Happy New Year!
2020 is the 300th anniversary of the completion of J.S. Bach's Sonatas and Partitas for Violin and Suites for Cello (BWV 1001-1012). And in my biased opinion, the viola is the perfect one instrument to perform all of these works!
So this past Saturday, I took my Iizuka viola to one of our local bars in western Mass., The Taproom in Hadley, and at 3 pm started with the first violin sonata and didn't stop until close to 7pm at the end of the sixth suite. (In the interest of not developing tendinitis, I did skip many of the repeats.)
Although I had performed both sets in my early twenties, I had never done them together--- and certainly not in a bar. So I had no idea really what to expect.

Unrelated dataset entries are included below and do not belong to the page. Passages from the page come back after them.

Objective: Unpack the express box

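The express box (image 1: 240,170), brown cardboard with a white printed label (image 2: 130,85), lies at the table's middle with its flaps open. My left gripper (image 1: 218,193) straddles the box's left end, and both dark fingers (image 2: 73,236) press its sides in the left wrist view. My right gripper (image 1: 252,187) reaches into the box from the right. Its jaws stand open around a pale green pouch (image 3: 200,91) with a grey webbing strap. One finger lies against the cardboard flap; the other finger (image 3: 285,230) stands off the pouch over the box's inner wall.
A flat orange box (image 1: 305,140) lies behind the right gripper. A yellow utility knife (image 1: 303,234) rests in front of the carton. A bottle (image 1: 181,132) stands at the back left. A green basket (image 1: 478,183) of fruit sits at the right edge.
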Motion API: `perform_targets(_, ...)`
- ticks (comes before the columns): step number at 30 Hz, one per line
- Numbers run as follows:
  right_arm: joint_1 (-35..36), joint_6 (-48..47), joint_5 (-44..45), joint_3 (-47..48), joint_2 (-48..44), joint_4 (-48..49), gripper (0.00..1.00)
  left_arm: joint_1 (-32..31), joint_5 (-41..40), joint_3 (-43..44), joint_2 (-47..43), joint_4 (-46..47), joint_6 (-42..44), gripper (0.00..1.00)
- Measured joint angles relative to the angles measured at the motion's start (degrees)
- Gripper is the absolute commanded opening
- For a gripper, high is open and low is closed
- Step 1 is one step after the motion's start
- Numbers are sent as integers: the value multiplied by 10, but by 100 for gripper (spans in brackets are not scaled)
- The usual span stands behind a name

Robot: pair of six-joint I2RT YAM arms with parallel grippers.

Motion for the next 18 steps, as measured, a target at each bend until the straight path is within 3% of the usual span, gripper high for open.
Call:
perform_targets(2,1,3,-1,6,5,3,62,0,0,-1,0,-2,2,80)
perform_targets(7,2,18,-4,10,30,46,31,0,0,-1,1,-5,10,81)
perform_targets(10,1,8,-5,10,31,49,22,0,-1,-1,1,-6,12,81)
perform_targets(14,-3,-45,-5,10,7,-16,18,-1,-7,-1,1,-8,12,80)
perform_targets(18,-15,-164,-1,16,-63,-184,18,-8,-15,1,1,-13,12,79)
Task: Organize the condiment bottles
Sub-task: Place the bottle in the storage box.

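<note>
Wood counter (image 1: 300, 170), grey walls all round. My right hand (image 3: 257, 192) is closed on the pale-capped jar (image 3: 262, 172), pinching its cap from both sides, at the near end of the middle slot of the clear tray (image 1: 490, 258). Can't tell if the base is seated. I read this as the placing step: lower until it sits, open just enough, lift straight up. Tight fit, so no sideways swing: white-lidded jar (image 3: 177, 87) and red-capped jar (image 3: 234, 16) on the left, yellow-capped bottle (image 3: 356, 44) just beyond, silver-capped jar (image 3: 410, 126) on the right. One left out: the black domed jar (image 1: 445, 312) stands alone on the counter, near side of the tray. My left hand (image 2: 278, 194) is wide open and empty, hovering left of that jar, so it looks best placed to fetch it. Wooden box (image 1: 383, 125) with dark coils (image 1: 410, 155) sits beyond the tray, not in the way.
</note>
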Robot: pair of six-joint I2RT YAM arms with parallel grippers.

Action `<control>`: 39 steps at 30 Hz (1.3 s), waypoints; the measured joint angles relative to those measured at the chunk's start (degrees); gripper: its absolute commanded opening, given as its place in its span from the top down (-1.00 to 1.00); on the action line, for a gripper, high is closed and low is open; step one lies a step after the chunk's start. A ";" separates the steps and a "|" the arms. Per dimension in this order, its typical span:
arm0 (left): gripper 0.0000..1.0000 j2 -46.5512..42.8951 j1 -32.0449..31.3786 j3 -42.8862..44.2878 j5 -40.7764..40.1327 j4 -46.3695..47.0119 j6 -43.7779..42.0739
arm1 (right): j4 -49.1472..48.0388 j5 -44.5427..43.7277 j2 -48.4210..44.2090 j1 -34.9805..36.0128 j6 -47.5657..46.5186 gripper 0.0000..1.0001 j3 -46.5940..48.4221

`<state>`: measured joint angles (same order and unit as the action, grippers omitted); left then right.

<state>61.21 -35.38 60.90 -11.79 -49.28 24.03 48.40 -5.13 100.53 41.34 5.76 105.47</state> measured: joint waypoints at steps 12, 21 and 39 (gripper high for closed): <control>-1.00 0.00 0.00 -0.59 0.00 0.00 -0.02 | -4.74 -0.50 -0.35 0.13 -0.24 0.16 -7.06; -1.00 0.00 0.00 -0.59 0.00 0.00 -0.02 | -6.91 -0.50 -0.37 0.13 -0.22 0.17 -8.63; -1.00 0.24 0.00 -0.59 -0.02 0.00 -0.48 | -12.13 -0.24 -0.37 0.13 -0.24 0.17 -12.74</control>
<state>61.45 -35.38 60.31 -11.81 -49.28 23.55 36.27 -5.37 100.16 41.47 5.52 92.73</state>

I think the concert was a success (=the audience enjoyed it), and I think that it was a greater success in a bar than it would have been in a traditional concert hall, which I explain in the video.
Enough audience members sent in footage from their cell phones, and my wife got some video from her Zoom camera, that she was able to put together this overview from the whole concert, together with some commentary about the music and event.
An artist happened to be present for the concert... and he drew a picture of me playing, which we're posting as the picture for this blog post. His name is Alexey Neyman, and this is his website.
I really enjoyed working on all of this Bach, and I hope you will enjoy the YouTube video we put together.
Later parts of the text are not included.